Il metodo biologico, poi, è un metodo di coltivazione e di produzione che ha il compito e la caratteristica specifici di controllare il processo produttivo ponendosi come “un’alternativa per recuperare aree”, aggiunge il presidente di AIAB.  Caratteristica importante se si considera che l’obiettivo che l’Europa si è dato entro il 2030 è di incrementare la superficie di aree coltivate biologicamente.

Terreni del tutto vergini non esistono praticamente più e non è pensabile poter coltivare solo sulla cima di una montagna. Esistono, però, superfici coltivabili che, se trasformate in aree destinate alla produzione biologica, possono cambiare vita e destinazione.

Romano ribadisce che sotto terra sono presenti tonnellate di rifiuti che costituiscono senz’altro un problema ambientale, ma che non passano nelle parti edibili delle piante.  “Il tempo per trasformare un terreno coltivato in modo convenzionale in un’area coltivata con metodo biologico è abbastanza lungo per dare ogni tipo di garanzia”, scandisce il presidente di AIAB.

L’associazione, tuttavia, non abbassa la guardia sulla tutela del biologico e contro i falsi; anche i recenti fatti di cronaca lo dimostrano. Proprio nei giorni scorsi, infatti, AIAB ha denunciato il fatto che, dopo cinque anni dall’inchiesta su una grande truffa sul biologico nel Ragusano, non si è ancora arrivati alla conclusione del processo che deve stabilire le responsabilità (vedi news).
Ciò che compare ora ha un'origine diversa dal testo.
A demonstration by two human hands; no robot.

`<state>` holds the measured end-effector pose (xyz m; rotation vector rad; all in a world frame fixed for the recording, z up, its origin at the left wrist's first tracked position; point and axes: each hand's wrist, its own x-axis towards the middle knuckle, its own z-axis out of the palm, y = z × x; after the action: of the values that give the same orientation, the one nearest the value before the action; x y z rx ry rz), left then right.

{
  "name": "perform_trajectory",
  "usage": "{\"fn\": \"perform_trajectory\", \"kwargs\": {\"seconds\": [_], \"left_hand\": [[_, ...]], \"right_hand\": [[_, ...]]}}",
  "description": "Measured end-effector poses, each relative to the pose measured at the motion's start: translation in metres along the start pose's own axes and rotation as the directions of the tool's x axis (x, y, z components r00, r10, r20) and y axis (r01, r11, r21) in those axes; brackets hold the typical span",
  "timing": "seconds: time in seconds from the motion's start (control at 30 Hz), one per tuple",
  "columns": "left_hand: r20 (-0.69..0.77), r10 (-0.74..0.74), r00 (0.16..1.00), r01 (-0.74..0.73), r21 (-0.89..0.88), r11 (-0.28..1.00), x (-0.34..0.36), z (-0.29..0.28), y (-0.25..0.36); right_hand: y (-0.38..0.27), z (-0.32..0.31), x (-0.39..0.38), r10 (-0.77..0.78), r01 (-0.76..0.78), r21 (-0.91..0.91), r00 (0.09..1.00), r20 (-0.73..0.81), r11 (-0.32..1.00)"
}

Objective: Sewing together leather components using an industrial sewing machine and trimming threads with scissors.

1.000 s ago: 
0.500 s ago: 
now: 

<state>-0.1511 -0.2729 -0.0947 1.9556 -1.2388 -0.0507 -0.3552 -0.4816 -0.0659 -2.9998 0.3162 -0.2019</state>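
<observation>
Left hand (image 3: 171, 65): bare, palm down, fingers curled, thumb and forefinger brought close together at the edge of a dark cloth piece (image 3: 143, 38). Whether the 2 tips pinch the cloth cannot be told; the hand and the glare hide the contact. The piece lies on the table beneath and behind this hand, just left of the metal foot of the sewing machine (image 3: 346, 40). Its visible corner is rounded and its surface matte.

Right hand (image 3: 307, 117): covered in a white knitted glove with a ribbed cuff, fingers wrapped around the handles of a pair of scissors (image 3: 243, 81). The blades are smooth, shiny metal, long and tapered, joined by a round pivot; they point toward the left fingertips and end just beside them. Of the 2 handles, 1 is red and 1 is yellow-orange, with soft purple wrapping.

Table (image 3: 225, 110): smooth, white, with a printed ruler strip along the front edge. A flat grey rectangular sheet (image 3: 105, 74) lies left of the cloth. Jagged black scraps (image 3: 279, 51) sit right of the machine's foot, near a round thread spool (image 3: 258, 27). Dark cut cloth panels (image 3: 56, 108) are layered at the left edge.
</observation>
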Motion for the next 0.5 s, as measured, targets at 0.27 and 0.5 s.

In quel caso era successo che le aziende imputate avessero spacciato per biologico frutta e verdura prodotti con metodi convenzionali e quindi con utilizzo di pesticidi, e per questo AIAB si è costituita parte civile ed è stata riconosciuta parte lesa.

“I reati commessi sono gravi e ledono inevitabilmente il buon nome e la credibilità di tutti gli operatori del settore ma, allo stesso tempo, il fatto che una truffa di tali proporzioni sia stata scoperta – prosegue Giuseppe Romano –  significa che il sistema di controllo ha funzionato e funziona e che i cittadini possono fidarsi“. “Per questo – aggiunge il numero uno dell’associazione – chiediamo con determinazione che a settembre non si presentino ulteriori impedimenti e che si possa procedere in maniera spedita per arrivare alla condanna di chi ha ingannato la fiducia dei consumatori e ha provocato un grave danno di immagine ai tanti operatori del biologico”.